WICG / client-hints-infrastructure

Specification for the Client Hints infrastructure - privacy preserving proactive content negotiation
https://wicg.github.io/client-hints-infrastructure
Other
61 stars 26 forks source link

Primary brand name for Sec-CH-UA and Sec-CH-UA-Full-Version-List #158

Open nicjansma opened 1 year ago

nicjansma commented 1 year ago

Hi everyone,

At Akamai, we utilize the User-Agent header for many reasons, ranging from making content delivery decisions to parsing it for reporting and analytics purposes.

As we are transitioning our code and infrastructure to utilize Client Hints instead, one challenge we're having is with interpreting the Sec-CH-UA and Sec-CH-UA-Full-Version-List headers.

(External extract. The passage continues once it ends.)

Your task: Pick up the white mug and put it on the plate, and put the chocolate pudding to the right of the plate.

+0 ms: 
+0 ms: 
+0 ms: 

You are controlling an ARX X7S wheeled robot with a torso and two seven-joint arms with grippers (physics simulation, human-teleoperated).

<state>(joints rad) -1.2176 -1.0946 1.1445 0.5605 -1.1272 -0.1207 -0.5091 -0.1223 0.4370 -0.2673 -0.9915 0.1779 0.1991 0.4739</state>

They contain a GREASEd list of many potential "brand names", without any indication of which one would be the "primary brand" (if having to choose just one).

For example, here are those two headers from my current Chrome:

Sec-CH-UA: "Google Chrome";v="113", "Chromium";v="113", "Not-A.Brand";v="24"
Sec-CH-UA-Full-Version-List: "Google Chrome";v="113.0.5672.63", "Chromium";v="113.0.5672.63", "Not-A.Brand";v="24.0.0.0"

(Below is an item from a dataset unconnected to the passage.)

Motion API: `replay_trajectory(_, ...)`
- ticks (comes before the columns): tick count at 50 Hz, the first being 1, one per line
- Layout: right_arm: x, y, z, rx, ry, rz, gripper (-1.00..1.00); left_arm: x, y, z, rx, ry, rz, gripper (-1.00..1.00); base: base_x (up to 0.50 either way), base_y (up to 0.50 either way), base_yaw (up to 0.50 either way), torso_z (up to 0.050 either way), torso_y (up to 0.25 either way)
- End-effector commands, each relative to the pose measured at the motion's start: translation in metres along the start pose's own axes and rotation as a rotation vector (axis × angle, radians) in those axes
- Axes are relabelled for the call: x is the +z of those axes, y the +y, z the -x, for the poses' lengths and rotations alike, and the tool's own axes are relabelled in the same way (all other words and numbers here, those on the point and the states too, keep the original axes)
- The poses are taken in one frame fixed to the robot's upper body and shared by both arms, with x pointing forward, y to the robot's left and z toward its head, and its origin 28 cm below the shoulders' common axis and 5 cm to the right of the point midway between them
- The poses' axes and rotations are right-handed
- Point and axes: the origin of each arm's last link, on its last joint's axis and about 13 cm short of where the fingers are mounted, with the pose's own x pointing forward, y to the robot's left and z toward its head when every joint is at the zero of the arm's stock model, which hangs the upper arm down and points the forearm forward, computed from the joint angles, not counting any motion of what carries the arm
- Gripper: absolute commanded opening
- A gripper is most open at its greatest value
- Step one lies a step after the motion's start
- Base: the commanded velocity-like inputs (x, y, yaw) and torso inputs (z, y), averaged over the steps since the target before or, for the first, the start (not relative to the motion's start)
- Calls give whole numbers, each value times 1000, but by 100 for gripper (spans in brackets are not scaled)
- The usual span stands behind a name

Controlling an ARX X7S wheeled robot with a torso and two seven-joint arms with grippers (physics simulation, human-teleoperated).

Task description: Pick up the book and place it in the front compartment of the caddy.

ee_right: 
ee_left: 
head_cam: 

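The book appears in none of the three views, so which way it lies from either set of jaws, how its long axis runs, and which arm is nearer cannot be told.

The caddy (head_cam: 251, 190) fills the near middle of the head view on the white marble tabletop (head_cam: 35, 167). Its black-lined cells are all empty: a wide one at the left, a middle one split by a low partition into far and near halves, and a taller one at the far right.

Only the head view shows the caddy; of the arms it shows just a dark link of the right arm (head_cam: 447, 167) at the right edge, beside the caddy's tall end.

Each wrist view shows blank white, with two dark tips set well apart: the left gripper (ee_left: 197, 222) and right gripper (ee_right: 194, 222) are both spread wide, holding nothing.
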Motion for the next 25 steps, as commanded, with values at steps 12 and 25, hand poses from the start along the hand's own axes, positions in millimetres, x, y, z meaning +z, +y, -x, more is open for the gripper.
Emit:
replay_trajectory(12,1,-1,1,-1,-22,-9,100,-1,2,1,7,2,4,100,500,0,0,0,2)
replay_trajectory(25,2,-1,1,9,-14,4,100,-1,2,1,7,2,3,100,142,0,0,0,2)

These headers are of course GREASEd so there are multiple brands (and not-a-brands) listed:

Our challenge for reporting and analytics, is to understand which of these is the "primary" brand. In other words, if the browser itself wanted to be identified as one particular thing (in reports, charts, for marketing purposes, etc), what would it be? In the above case, for Chrome, I would assume that would be Google Chrome.

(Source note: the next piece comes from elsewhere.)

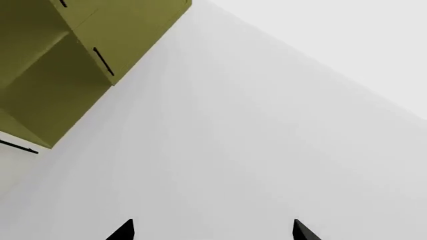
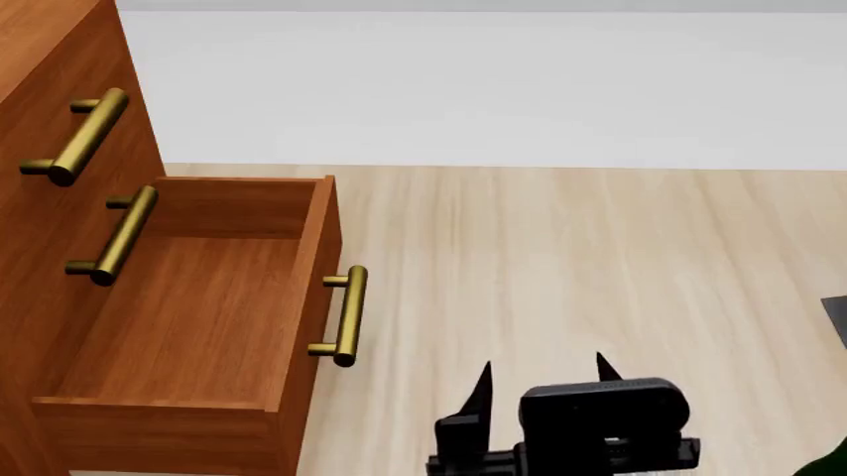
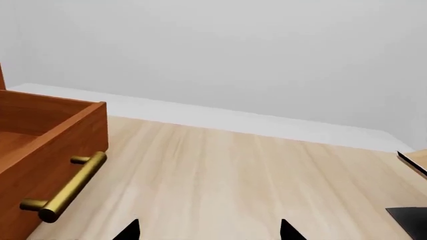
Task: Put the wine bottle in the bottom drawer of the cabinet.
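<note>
Left wrist view: aimed up at a plain white wall [image 1: 267,130] with an olive-green wall cupboard with thin black bar handles [image 1: 60,60] hanging in one corner of the picture; black fingertips [image 1: 123,231] of the left gripper [image 1: 212,232] seen as two points set well apart, nothing between them. Head view: reddish-brown wooden cabinet with three brass-handled drawers [image 2: 54,59] at the left edge; two upper fronts closed, each with its brass bar handle [image 2: 79,134]; lowest box-shaped reddish-brown wooden drawer [image 2: 198,307] pulled fully out over the pale wood-plank floor [image 2: 596,268], interior bare, its own brass bar handle [image 2: 347,315] on the front facing right. Black right gripper [image 2: 543,382] low in the middle of the picture, just right of the drawer front and apart from it, two pointed fingertips [image 2: 479,385] spread, nothing clamped. Small dark green patch at the bottom right corner [image 2: 827,466], presumably part of the tall dark green glass wine bottle, too little visible to tell pose; well apart from the drawer and outside it. Dark grey object cut by the right edge [image 2: 836,322], not identifiable. White skirting and white wall beyond the floor. Right wrist view: open drawer and brass handle near one side, floor and white wall ahead, a black-based object at the far edge, two black fingertips [image 3: 127,231] apart with only floor between them; bottle not seen here.
</note>
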`<state>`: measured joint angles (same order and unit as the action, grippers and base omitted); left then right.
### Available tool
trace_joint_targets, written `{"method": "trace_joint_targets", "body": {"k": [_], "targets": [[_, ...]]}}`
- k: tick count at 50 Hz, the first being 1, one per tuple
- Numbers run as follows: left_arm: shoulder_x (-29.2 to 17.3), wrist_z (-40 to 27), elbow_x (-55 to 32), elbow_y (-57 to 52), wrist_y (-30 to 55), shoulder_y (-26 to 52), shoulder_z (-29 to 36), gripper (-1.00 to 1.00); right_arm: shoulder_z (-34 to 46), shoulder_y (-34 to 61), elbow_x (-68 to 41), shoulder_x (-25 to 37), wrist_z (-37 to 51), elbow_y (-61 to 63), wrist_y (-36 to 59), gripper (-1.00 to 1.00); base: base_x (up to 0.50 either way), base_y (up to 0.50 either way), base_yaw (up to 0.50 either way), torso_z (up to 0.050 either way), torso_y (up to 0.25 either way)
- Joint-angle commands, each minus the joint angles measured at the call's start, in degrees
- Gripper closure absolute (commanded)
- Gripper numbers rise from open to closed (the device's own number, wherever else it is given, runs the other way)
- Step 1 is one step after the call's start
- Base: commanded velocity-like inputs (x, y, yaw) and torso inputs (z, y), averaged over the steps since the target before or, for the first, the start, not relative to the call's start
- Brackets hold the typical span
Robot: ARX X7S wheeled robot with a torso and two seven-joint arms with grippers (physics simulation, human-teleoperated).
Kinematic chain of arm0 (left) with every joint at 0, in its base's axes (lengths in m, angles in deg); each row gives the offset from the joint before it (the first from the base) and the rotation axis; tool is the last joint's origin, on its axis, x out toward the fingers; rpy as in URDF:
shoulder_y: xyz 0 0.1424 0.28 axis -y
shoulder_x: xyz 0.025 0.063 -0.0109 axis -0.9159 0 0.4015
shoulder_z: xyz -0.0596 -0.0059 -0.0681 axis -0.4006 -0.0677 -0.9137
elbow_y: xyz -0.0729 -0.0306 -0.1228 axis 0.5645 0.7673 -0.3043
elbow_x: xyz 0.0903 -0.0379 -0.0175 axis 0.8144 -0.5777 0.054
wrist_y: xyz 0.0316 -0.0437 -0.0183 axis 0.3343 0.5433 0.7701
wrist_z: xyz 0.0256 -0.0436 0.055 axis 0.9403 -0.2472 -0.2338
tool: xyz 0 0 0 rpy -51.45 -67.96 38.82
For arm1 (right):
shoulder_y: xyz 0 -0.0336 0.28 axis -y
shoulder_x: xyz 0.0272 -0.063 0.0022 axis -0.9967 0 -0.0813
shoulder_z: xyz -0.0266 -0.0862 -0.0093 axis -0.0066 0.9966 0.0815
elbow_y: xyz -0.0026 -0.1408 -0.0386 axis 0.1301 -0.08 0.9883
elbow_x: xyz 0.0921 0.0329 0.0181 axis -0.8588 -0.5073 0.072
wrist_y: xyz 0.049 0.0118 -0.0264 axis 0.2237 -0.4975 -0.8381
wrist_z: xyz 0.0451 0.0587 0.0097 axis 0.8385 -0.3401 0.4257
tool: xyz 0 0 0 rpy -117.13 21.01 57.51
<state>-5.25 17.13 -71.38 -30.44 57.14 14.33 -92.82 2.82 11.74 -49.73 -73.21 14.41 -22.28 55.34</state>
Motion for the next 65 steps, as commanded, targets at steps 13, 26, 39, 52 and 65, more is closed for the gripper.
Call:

There have been a few prior discussions about this topic:

And the guidance here:

https://wicg.github.io/ua-client-hints/#marketshare-analytics-use-case

Which mentions:

This will necessitate regular updates to the list of known lists of brands when new browser versions are released or new browsers become popular, or else everything will get bucketed as an unknown browser… Such a list of known lists of brands could be maintained centrally…

Our primary use-cases for picking "one primary brand" are:

Given the headers' format today, we will likely need to maintain a list of "priority" (or "ignored") brands, and evaluate the headers against our list to determine which brand we want to report as the "most important" one. This list would need to be maintained and updated over time, with likely manual human intervention to review possible other "real" browsers that are new and should be reported on. We'd prefer to not have to maintain such a list :) And I assume there many other companies and products that will be facing this challenge as well.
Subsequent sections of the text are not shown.